The authors declare no competing financial interests.

Figures

Figure 1.
Figure 1.
Experimental design. A, Study timeline and stimuli. Participants completed a novel object category learning task and took a nap where TMR was performed. They studied three categories of novel “satellite” objects (alpha, beta, gamma), where a satellite could have parts that were unique to itself and parts shared with other members of its category. Each satellite had its own unique name (e.g., nivex). B, Learning phase. First, participants were exposed to the satellites one-by-one: participants heard a satellite's name out loud and then saw it on screen. Next, participants completed blocks of trials where they first heard a satellite's name and then were shown a satellite with one feature missing and instructed to select the missing feature. C, Test phase. Participants heard a satellite's name and then were shown a satellite with one or two features missing. They selected a feature and then rated their confidence in their decision.
Figure 2.
Figure 2.
Pre- and post-nap behavior. A, Overall accuracy across learning blocks. B, Pre-nap and post-nap test performance. Mean accuracy on shared (purple) and unique (orange) feature memory trials. The dotted line indicates chance. C, Assessment of tradeoff in unique and shared feature accuracy. A line was fit, for each participant, predicting shared feature accuracy from unique feature accuracy of the corresponding object, for the pre-nap (left) and post-nap (middle) tests. Mean slope across participants is represented with a thick dotted line. A negative slope indicates a tradeoff in shared and unique feature accuracy. Right, Barplot of slopes in the pre-nap (blue) and post-nap (red) tests. Bars represent mean slopes across participants. Error bars represent ±1 SEM. Dots and lines correspond to individual participants. *p < 0.05, **p < 0.01, ***p < 0.001.
Figure 3.
Figure 3.
Real-time TMR protocol. A, Overview of TMR. (left) TMR cues—delivered aloud as individual satellite names—began after a participant entered and remained in N2 sleep for at least 3 min. One category was cued in interleaved order, one in blocked order, and one was left uncued. The presentation of the two cued categories was intermixed across NREM sleep. See Extended Data Figure 3-1 for more details. B, Real-time TMR administration. We developed a novel TMR protocol in which cues were played in the up-states of slow oscillations (up-state = signal goes above threshold of +35 μV; Ngo and Staresina, 2022) and at least 2.5 s after a detected spindle (Antony et al., 2018b). C, Left, TFR of the difference between the neural response when a TMR sound cue was played versus not (sham), with the ERP response to sound cues overlaid (averaged across all channels and all participants). Sounds were played at time = 0. Right, Cluster-based permutation testing identified two significant clusters in the time-frequency response to TMR sound cues. Unshaded areas represent clusters identified via performing t tests across participants (α = 0.01). Clusters that survived subsequent permutation testing are highlighted in white. Topoplots show the spatial representation of the identified clusters. See Extended Data Figure 3-2 for more details.
Figure 4.
Figure 4.
TMR cueing improved unique feature memory and impaired shared feature memory. A, Impacts of TMR. A linear mixed-effects model was used to analyze change in unique and shared feature accuracy across the nap as a function of cueing. Model estimates for accuracy change for shared (purple) and unique (orange) features are plotted. B, Replication of analysis from A using only the subset of items whose shared feature accuracy was greater than or equal to their unique feature accuracy. Left, Mean shared and unique feature accuracy from the pre-nap test.
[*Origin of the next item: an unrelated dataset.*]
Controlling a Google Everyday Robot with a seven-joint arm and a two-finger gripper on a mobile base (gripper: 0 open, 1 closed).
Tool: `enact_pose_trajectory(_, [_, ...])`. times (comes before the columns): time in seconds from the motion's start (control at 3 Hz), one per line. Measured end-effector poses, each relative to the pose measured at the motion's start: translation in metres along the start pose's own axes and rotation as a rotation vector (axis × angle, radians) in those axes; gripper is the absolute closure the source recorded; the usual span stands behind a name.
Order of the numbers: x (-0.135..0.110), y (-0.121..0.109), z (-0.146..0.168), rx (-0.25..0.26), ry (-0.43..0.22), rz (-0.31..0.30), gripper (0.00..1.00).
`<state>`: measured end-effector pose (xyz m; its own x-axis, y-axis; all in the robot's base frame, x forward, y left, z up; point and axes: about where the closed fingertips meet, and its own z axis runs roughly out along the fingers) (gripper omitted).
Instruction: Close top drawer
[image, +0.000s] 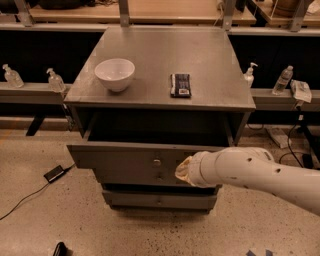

Dots represent participants, error bars represent ±1 SEM, and the dotted gray line represents chance. Right, Model estimates of unique and shared feature accuracy change for uncued and cued items from this subset. C, Impact of cueing on uncued items from cued categories. Plotted are the model estimates for unique and shared feature accuracy change for items in the designated “uncued” category (uncued–uncued), items uncued in a designated “cued” category (uncued–cued), and for items that were cued (cued–cued). *p < 0.05, **p < 0.01, ***p < 0.001. See Extended Data Figure 4-1 for additional model details.
Figure 5.
Figure 5.
Blocked cue presentation led to greater memory change than interleaved. A, Model estimates of accuracy change for items that were cued in interleaved or blocked order. B, Model estimates of accuracy change for fully cued blocked items, as a function of their sequence in the cueing order. Sequence position 4 corresponds to the last item cued before the participant woke up from their nap; 0 corresponds to items in the uncued category. Plotted are model estimates for accuracy change for unique and shared features, with a linear fit to sequence position (shaded area = 95% confidence intervals).
Figure 6.
Figure 6.
Cueing as a driver of differentiation. A, Schematic of representational overlap for four exemplars from the same category. B, If cued objects differentiate, the unique aspects of their representations are enhanced and the shared aspects are diminished. These effects generalize to an uncued item, because the differentiation of the other exemplars reduces overlap for all items, and all unique elements are subject to less interference.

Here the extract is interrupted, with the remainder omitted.